Scan the material below and report how many lines include the string "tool"; nothing else belongs in the reply.

(Data under study)

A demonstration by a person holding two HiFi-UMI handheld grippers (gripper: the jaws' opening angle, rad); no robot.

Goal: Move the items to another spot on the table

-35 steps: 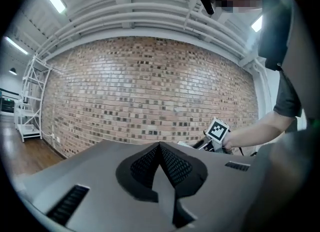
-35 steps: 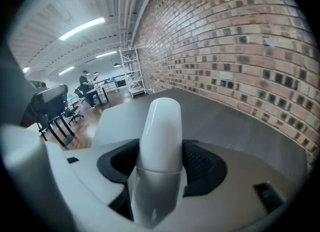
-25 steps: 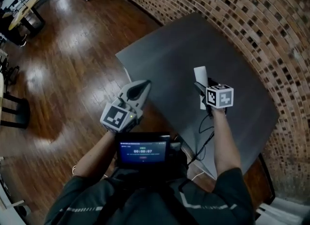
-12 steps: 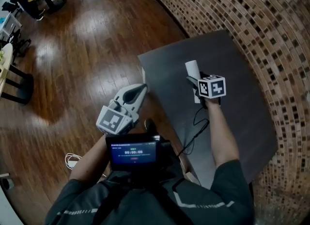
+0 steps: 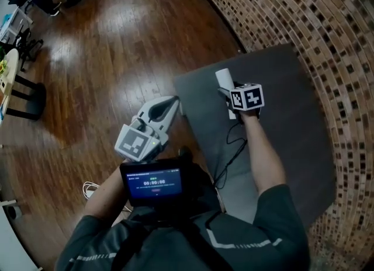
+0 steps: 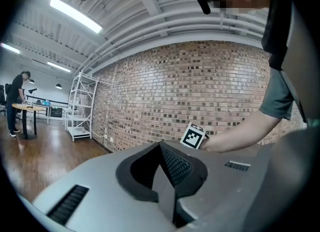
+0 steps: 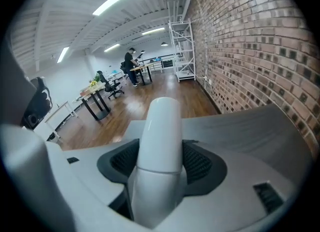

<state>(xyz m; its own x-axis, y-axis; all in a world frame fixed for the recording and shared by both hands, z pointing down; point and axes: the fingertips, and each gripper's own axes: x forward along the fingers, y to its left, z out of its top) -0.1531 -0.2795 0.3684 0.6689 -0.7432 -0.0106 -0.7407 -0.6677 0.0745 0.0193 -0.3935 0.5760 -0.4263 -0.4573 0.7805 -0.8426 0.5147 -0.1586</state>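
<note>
Brown plank flooring fills most of the head view, with a brick wall (image 5: 327, 36) curving along the right and a dark grey table (image 5: 286, 129) set against it. I see my right gripper (image 5: 225, 92) over the table's far left part, with a white cylinder (image 5: 222, 77) sticking out beyond its marker cube. Whether the cylinder touches the table I cannot tell from here. My left gripper (image 5: 169, 105) hangs just off the table's left edge, above the floor. A black cable (image 5: 232, 150) trails across the table beside my right forearm.

From the left gripper view, the left gripper (image 6: 167, 163) has its jaws together with nothing between them. It faces across the table toward the brick wall (image 6: 150, 91), and the right gripper's marker cube (image 6: 193, 136) shows beyond it.

From the right gripper view, the right gripper (image 7: 161, 168) has its jaws clamped on the white cylinder (image 7: 160, 136), a dark pad pressed against each side. The cylinder points out past the table (image 7: 250, 131), toward the open room.
</note>
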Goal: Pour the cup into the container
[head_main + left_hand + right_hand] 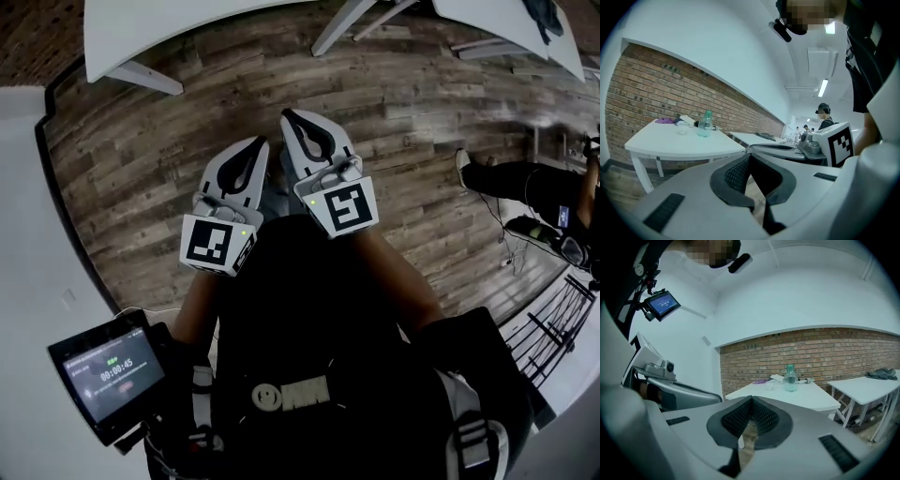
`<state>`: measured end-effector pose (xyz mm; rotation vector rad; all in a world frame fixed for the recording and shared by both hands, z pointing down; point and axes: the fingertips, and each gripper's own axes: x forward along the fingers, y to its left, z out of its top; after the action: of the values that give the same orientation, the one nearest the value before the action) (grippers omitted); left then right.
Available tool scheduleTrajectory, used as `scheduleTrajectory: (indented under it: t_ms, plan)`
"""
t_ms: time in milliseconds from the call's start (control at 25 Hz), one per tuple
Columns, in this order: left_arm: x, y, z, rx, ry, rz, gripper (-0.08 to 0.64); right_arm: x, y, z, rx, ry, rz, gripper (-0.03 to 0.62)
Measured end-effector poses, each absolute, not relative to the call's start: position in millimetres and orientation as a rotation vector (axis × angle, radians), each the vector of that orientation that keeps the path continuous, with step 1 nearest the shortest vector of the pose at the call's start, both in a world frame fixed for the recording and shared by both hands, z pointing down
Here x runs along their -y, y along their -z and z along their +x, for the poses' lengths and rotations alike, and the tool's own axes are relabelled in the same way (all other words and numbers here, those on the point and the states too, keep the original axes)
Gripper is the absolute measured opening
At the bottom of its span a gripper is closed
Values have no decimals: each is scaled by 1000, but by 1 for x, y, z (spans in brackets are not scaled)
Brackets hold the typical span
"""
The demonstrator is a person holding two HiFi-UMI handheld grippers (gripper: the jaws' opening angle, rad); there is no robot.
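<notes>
Jaws of the left gripper [257, 143] and right gripper [289, 114] are clenched with nothing between them. The pair is held close together in front of the body, above the wood floor [141, 169], probably because nothing is within reach yet. Both point toward a white table [806, 397] by the brick wall [834, 352], well apart from them, where the small clear cup [769, 386] stands just beside a bottle [790, 376], seemingly the container.

Small clear cup [769, 386] on white table [813, 400], greenish clear bottle [790, 378] upright just beside
</notes>
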<state>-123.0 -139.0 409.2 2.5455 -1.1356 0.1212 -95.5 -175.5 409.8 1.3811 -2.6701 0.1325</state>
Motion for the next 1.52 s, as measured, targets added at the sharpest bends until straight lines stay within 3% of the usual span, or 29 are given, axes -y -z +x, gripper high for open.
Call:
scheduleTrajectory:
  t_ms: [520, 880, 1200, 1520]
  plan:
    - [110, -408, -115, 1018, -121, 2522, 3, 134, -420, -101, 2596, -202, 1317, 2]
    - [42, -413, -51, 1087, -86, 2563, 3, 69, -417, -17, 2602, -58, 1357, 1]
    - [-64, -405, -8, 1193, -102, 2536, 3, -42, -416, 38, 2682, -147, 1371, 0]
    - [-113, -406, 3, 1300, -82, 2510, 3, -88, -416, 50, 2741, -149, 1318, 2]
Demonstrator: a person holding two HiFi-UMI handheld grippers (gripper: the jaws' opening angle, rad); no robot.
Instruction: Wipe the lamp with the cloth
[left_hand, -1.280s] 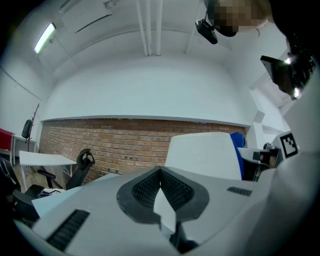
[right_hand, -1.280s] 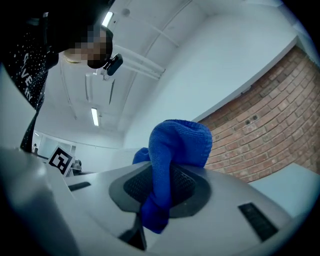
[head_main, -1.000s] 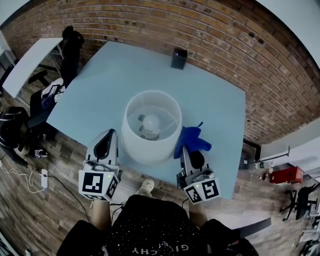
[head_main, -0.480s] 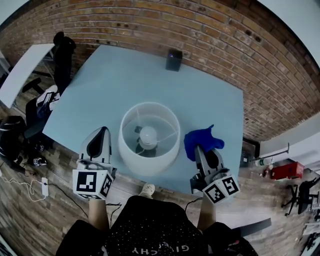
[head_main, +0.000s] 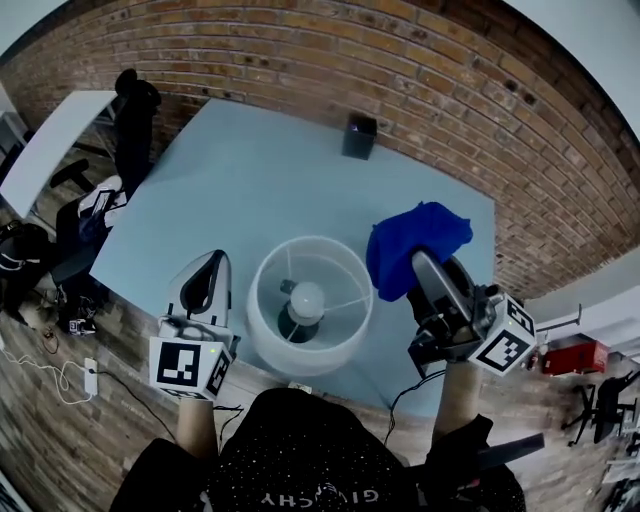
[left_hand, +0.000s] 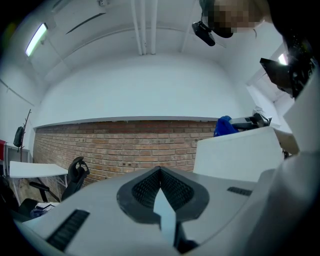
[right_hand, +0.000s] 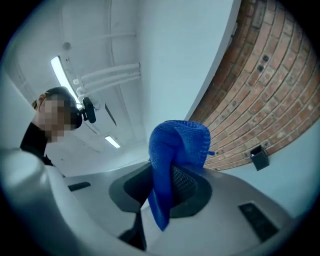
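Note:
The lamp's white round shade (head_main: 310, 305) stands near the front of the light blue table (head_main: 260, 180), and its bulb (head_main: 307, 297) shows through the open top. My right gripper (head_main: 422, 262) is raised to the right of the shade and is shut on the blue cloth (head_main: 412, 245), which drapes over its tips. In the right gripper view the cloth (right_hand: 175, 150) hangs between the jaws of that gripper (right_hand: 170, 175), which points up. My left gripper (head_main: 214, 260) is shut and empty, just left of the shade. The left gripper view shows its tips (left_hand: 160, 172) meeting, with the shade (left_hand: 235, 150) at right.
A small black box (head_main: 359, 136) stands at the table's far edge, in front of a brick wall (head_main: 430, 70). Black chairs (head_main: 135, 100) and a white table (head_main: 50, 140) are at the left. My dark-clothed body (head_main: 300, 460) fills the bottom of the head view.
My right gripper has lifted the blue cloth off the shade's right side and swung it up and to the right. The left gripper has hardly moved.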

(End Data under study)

# Solution for this problem:
2